The qualified business income (QBI) deduction under Section 199A was made permanent and simplified. The deduction remains at 20% of qualified business income for pass-through entities such as sole proprietorships, partnerships and S corporations. Like before, C corporations do not qualify. The income phase-in ranges for the wage and property limitations and the specified service trade or business (SSTB) exclusion were expanded. For married individuals filing jointly, the phase-in range increased from $100,000 to $150,000. And for other taxpayers, the range increased from $50,000 to $75,000.

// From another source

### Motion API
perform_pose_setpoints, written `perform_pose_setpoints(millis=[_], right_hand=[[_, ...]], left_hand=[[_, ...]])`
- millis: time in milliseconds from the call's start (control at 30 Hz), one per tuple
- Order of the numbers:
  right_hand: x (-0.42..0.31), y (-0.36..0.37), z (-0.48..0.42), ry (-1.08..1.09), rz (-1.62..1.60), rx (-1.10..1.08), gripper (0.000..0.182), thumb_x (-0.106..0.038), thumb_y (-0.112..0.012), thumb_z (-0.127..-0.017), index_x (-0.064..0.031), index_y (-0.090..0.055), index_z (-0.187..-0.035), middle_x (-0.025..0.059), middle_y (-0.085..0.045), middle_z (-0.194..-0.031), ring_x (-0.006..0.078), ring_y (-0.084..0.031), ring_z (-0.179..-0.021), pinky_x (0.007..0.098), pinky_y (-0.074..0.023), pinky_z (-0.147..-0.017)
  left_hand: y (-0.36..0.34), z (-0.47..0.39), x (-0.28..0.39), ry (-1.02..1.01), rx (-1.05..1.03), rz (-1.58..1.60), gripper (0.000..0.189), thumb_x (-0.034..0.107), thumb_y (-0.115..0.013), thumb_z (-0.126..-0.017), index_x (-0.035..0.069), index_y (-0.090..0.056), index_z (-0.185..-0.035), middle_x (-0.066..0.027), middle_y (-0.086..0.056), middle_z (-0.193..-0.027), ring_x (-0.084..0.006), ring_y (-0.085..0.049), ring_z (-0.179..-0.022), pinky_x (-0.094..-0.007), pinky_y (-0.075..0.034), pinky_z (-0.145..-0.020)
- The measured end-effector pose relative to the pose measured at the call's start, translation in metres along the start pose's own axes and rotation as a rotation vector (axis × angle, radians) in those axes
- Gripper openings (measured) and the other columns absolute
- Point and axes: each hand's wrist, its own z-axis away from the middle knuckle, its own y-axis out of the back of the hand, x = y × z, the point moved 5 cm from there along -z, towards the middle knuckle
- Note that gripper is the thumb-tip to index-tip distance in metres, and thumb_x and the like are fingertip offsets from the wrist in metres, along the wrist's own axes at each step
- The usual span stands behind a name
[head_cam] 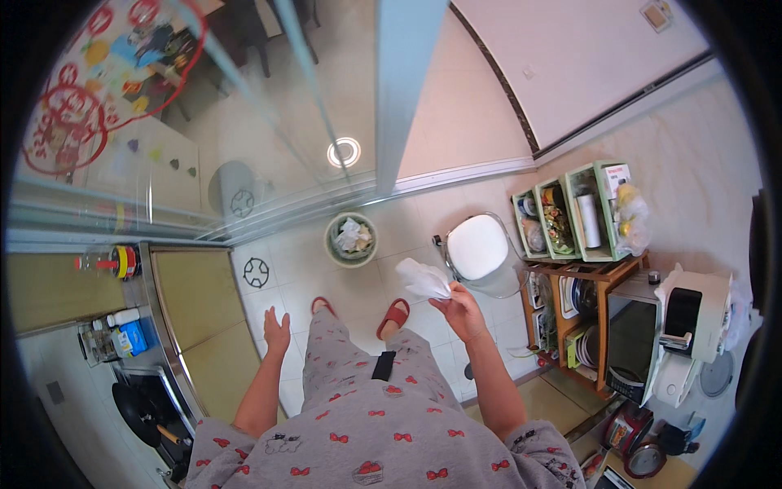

The 2017 Tax Cuts and Jobs Act (TCJA) suspended personal exemptions and replaced them with a higher standard deduction. This was set to sunset at the end of 2025 whereby personal exemptions would have returned starting in 2026. However, the OBBBA permanently repealed personal exemptions.
The child tax credit was increased and made refundable under the OBBBA. The child tax credit was permanently increased to $2,200 with the refundable portion maximum amount of $1,700 per qualifying child for the 2025 tax year. Both amounts will be adjusted annually for inflation, beginning in 2026. The credit begins to phase out for higher-income households at $200,000 (single) and $400,000 (married filing jointly). One change that might impact families is that to qualify for the credit, the child must have a Social Security number (this is expected to affect up to 2 million children).
A new, temporary additional deduction was created for eligible taxpayers aged 65 and older. Eligible individuals can deduct an additional maximum of $6,000. A married couple filing jointly where both are 65 or older can claim up to $12,000 total. This new deduction is subject to phase-outs.
The enhanced premium tax credits were not extended, and starting in 2026, individuals will have to repay ALL excess advance premium tax credits. Congress is set to vote mid-December to extend enhanced credits. However, it is not clear if they might be extended as-is or if other conditions would be part of the final bill.
As I tell my clients, the OBBBA doesn't have any tax "home runs" but provides you with a series of "singles." By taking advantage of several of the OBBBA provisions, farmers can see a decent reduction in their taxes.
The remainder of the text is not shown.